GIVEN INFORMATION:
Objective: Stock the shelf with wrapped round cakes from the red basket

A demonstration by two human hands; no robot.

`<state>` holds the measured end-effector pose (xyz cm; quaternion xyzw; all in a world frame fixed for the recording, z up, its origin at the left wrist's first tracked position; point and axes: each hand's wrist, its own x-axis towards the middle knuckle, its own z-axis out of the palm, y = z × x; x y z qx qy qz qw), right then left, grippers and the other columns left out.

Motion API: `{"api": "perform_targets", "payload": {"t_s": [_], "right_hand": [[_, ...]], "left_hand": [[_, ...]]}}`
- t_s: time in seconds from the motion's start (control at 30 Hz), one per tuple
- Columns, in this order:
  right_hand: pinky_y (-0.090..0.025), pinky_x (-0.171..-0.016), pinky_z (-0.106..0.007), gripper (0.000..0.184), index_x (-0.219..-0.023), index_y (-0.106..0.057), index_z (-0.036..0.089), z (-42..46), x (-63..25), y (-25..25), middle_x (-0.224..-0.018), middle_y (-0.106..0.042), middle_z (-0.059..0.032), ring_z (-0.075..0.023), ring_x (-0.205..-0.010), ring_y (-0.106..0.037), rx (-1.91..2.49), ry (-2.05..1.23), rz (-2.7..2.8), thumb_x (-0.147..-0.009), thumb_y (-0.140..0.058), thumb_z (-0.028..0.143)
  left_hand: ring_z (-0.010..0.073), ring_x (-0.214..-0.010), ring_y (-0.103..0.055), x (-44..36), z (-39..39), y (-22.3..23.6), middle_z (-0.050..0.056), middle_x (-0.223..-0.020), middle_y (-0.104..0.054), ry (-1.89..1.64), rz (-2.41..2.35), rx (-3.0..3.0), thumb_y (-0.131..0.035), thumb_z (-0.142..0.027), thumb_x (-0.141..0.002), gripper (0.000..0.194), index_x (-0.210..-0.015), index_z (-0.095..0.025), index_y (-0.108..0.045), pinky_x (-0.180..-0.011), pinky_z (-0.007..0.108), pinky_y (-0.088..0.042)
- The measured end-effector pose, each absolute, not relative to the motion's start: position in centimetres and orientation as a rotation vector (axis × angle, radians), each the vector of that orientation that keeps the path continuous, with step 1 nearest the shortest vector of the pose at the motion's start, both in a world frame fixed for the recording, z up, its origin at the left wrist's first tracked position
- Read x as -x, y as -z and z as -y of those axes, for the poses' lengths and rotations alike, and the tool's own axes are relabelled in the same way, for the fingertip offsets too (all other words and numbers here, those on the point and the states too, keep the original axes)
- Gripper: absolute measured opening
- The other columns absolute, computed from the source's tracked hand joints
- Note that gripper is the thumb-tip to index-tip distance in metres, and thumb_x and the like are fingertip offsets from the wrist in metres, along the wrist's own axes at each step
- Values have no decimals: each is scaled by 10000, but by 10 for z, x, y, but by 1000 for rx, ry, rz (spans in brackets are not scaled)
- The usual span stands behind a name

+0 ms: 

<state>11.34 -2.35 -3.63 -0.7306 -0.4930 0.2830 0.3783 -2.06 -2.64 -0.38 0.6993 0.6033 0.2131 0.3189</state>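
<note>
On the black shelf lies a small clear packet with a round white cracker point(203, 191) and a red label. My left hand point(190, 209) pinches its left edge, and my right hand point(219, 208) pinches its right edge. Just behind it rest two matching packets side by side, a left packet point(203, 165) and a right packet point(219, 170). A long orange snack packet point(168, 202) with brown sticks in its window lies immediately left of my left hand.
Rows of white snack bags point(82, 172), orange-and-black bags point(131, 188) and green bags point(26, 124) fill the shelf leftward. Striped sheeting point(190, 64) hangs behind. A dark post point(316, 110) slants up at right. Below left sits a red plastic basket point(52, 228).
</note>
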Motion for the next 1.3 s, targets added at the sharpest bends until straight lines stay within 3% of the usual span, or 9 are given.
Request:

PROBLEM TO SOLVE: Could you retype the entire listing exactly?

WORKED SOLUTION:
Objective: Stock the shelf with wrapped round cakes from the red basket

A demonstration by two human hands; no robot.

`<state>` holds the measured end-effector pose (xyz cm; quaternion xyzw; all in a world frame fixed for the recording, z up, its origin at the left wrist's first tracked position; point and axes: each hand's wrist, its own x-axis towards the middle knuckle, its own z-axis out of the palm, y = z × x; x y z qx qy qz qw), right then left, grippers and the other columns left out.

Motion API: `{"api": "perform_targets", "payload": {"t_s": [_], "right_hand": [[_, ...]], "left_hand": [[_, ...]]}}`
- t_s: time in seconds from the motion's start (control at 30 Hz), one per tuple
- Columns, in this order:
  right_hand: pinky_y (-0.090..0.025), pinky_x (-0.171..-0.016), pinky_z (-0.106..0.007), gripper (0.000..0.184), index_x (-0.219..-0.023), index_y (-0.106..0.057), index_z (-0.036..0.089), z (-42..46), x (-63..25), y (-25..25), middle_x (-0.224..-0.018), middle_y (-0.106..0.042), middle_z (-0.059..0.032), ring_z (-0.075..0.023), ring_x (-0.205..-0.010), ring_y (-0.106..0.037), rx (-1.91..2.49), ry (-2.05..1.23), rz (-2.7..2.8), thumb_x (-0.147..-0.009), thumb_y (-0.140..0.058), thumb_z (-0.028..0.143)
  left_hand: ring_z (-0.010..0.073), ring_x (-0.214..-0.010), ring_y (-0.103..0.055), x (-44..36), z (-39..39), y (-22.3..23.6), middle_z (-0.050..0.056), middle_x (-0.223..-0.020), middle_y (-0.104..0.054), ry (-1.89..1.64), rz (-2.41..2.35), rx (-3.0..3.0), thumb_y (-0.131..0.035), thumb_z (-0.142..0.027), thumb_x (-0.141..0.002), gripper (0.000..0.194), index_x (-0.210..-0.015), index_z (-0.095..0.025), index_y (-0.108..0.045), pinky_x (-0.180..-0.011), pinky_z (-0.007..0.108), pinky_y (-0.088..0.042)
- The measured end-effector pose, each absolute, not relative to the motion's start: position in centimetres and orientation as a rotation vector (axis × angle, radians), each the vector of that orientation that keeps the path continuous, with step 1 nearest the shortest vector of the pose at the motion's start, both in a world frame fixed for the recording, z up, its origin at the left wrist's first tracked position
- Read x as -x, y as -z and z as -y of those axes, for the poses' lengths and rotations alike, and the tool's own axes are relabelled in the same way, for the fingertip offsets too (all other words and numbers here, those on the point and the states too, keep the original axes)
- Gripper: absolute measured opening
- The other columns absolute, computed from the source's tracked hand joints
- Note that gripper is the thumb-tip to index-tip distance in metres, and thumb_x and the like are fingertip offsets from the wrist in metres, along the wrist's own axes at each step
- Values have no decimals: each is scaled by 10000, but by 10 for z, x, y, but by 1000 for rx, ry, rz (spans in brackets are not scaled)
- The usual span stands behind a name

+0 ms: 

<state>11.34 -2.35 -3.63 -0.7306 -0.4930 0.2830 0.3783 -2.06 -2.64 -0.38 0.6993 0.6033 0.2131 0.3189</state>
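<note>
On the black shelf lies a small clear packet with a round white cracker point(203, 191) and a red label. My left hand point(190, 209) pinches its left edge, and my right hand point(219, 208) pinches its right edge. Just behind it rest two matching packets side by side, a left packet point(203, 165) and a right packet point(219, 170). A long orange snack packet point(168, 202) with brown sticks in its window lies immediately left of my left hand.
Rows of white snack bags point(82, 172), orange-and-black bags point(131, 188) and green bags point(26, 124) fill the shelf leftward. Striped sheeting point(190, 64) hangs behind. A dark post point(316, 110) slants up at right. Below left sits a red plastic basket point(52, 228).
</note>
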Motion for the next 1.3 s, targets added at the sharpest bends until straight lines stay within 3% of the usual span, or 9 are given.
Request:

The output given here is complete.